The new pedestrian footbridge, near the Ebony Restaurant at the Kwame Nkrumah Circle, is gradually being taken over by hawkers, who have turned the place into a market.
Both day and night these traders display wares, including ladies' and gents' underwear, denim clothes, footwear, toys, and many others, that cannot be mentioned here for lack of space, along the rails and the floor of the footbridge.
This practice has started making access to and fro the Kaneshie Station, at the Kwame Nkrumah Circle, a nightmarish experience, since it becomes difficult as one has to wade one's way through the maze of hawkers and their clients, who have virtually taken over the pedestrian access route.
Most irritating, is the phenomenon of people patronising wares displayed on the floor. These people, including ladies with protruding behinds, turn their backs against the thin access way left for pedestrians, and bend down to pick and choose those things they want to buy from the vendors.
Some of these people even decide to try shoes on the footbridge, this they do clumsily, leaving no space at all for passers-by.
Another menace, that has started developing alongside the hawking, is the invasion of the footbridge by pick-pockets, as it pertains on the Kaneshie Footbridge.

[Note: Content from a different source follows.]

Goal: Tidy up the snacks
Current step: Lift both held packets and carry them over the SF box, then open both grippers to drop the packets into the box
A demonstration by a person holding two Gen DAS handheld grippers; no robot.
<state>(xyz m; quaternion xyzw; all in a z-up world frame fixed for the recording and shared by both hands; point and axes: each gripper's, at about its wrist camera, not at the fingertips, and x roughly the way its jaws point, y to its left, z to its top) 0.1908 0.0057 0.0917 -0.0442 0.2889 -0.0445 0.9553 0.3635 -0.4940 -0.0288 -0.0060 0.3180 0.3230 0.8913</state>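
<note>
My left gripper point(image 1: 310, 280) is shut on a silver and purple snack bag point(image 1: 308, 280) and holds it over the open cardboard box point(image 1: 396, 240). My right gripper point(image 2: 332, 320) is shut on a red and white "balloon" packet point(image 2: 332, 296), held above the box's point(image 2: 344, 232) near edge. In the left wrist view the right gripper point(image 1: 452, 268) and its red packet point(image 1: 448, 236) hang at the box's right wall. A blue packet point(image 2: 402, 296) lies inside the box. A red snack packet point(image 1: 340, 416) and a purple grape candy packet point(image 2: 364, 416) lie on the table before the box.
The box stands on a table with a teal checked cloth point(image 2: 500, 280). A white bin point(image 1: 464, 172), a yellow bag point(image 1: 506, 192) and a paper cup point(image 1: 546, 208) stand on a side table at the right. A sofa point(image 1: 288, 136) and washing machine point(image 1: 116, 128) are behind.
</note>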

As people bend down to buy, and others hustle for space to cross the bridge, the pick-pockets take advantage of the innocent and careless, and steal from them. Interestingly some of these social deviants, dress so well these days, looking like any ordinary worker or student in town, making it difficult to identify them, unless they are caught in the act.

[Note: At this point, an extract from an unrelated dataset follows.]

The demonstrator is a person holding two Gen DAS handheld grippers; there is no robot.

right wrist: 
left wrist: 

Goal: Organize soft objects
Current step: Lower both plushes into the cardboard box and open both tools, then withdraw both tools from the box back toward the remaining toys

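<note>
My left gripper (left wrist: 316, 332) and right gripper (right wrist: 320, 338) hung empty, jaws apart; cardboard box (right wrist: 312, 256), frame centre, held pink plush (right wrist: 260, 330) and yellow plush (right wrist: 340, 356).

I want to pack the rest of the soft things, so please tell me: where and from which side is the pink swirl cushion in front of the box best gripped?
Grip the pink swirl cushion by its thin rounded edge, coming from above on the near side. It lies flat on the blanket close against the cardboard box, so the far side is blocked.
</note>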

The Metro Guards, whose duty it is to ward-off the onslaught of these petty-traders, seem to have also abandoned their duties, giving the traders a field day to ply their trade.
When the Accra File sought the to know, from some of the hawkers, as to whether the Metro Authorities had allowed them to hawk around that place, some claimed the Metro Guards accepted tips from them, to turn a blind eye to their activities.
Some also claim that the Metro Guards believe their being up there keeps them off the streets and pavements – robbing Peter to pay Paul.
“We would stay here till after the December Elections,” quipped one of them, adding that no one could sack them from there.
The Accra File believes that the Accra Metropolitan Assembly (AMA) would need to take action on some of these activities, if they really want to ease the congestion on the streets.
This is more important, when there are still so many empty market stalls in the new Pedestrian Mall at Odawna, just a few metres away from this footbridge, where some of these hawkers could be allowed to ply their trade.
Since some of them complain that the fees being charged for the stalls were way above what they could afford, government could subsidise it for them, through a form of social intervention.